Call it “The Parable of the Corrupt CEO.” Jesus tells it in Matthew 18.21-35.
Peter asked Jesus, “You’re big on this forgiveness business. I’m down with that. Still, be reasonable; there’s gotta be a limit. I need some way to keep score later on when I become pope. Whaddya say to seven times - good workable number with an intriguing theological background.” Jesus looked at him, secretly wondering if it wouldn’t, after all, have been easier to try trained rhesus monkeys.
“Let me tell you a story.”
Imagine they caught the guy responsible for the global financial crisis: one guy - Herb Schmaltzer, CEO of Heavens to Murgatroid National Trust. I mean, he’d lit the fuse on the whole thing! Turns out for years he’d been plundering a veritable cosmos of corporations, snorting up money like Robert Downey, Jr. in a cocaine-cutting factory. The President of the United States called him in. “What’s up with that?” the chief exec demanded.
“Sorry,” Herb responded.
“Sorry? Do you realize what you’ve done? It’s gonna run me a trillion just to get America out of this thing, and even at that it’ll probably only slow the hemorrhage. And it isn’t just us! You’ve tanked Europe and Asia too. Iceland’s talking about putting the whole country on Ebay.”
“Well, Iceland,” Herb shrugged, “I mean, c’mon.”
“Yeah, but what about Germany?” the President shot back. “Anyway, look - you’ve gotta fix this. Where’s the money? You’ll have to give it back.”
“Uh . . . I spent it.”
“Spent it?! How did you manage to spend that much money? We’re talking about enough money to bankrupt the entire global economy. Oprah doesn’t even have that much money. The net prayer-cloth income of all American televangelists combined wouldn’t put a dent in it.
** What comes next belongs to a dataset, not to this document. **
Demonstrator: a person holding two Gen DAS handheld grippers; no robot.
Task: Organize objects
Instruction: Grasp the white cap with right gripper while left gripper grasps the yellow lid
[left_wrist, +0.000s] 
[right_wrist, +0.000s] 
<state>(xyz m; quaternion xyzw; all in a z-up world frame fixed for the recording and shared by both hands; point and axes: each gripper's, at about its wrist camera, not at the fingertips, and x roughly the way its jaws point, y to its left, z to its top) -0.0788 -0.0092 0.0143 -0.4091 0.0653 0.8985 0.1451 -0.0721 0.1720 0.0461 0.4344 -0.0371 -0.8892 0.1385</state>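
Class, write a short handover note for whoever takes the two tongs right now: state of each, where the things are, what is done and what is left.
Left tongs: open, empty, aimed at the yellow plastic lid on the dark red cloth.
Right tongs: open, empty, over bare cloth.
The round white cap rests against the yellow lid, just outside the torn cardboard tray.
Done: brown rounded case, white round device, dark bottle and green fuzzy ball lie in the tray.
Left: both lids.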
Spent it? How did you spend it?”
“Fritos. I really like Fritos. Oh, and Ding Dongs.”
The President continued to eye him.
“Well, there were a few million-dollar-a-pop staff retreats to a spa in the Caymans. Do you know what they charge for a deep tissue shiatsu? I tell you it’s a scandal. Now THAT’S what Congress should be investigating.”
“Look, I’m really, really sorry,” Herb continued as he unwrapped a cigar. He caught the President’s glance. “Oh. Want one? Cuban. Take two. Take sixteen or so.”
“You don’t get it, do you?” thundered the President. “Well, you’re about to get it. You’re going to be the poster boy for this whole fiasco, pal. We’re going to do an old-style Stalinist show-trial. I’m airing it live on all the cable news networks. I’m putting Judge Judy on the bench and taking away her hormone medication and I’m appointing Bill O’Reilly as prosecuting attorney! We’re reopening Alcatraz just for you and importing Asian hissing cockroaches to breed in your cell! Prisoners at Guantanamo will spend their daily prayer times just thanking Allah they aren’t you! We’re going to sentence you to one enema per dollar stolen, sentences to run consecutively, and the evicted homeowners are going to be taking turns holding the hose!”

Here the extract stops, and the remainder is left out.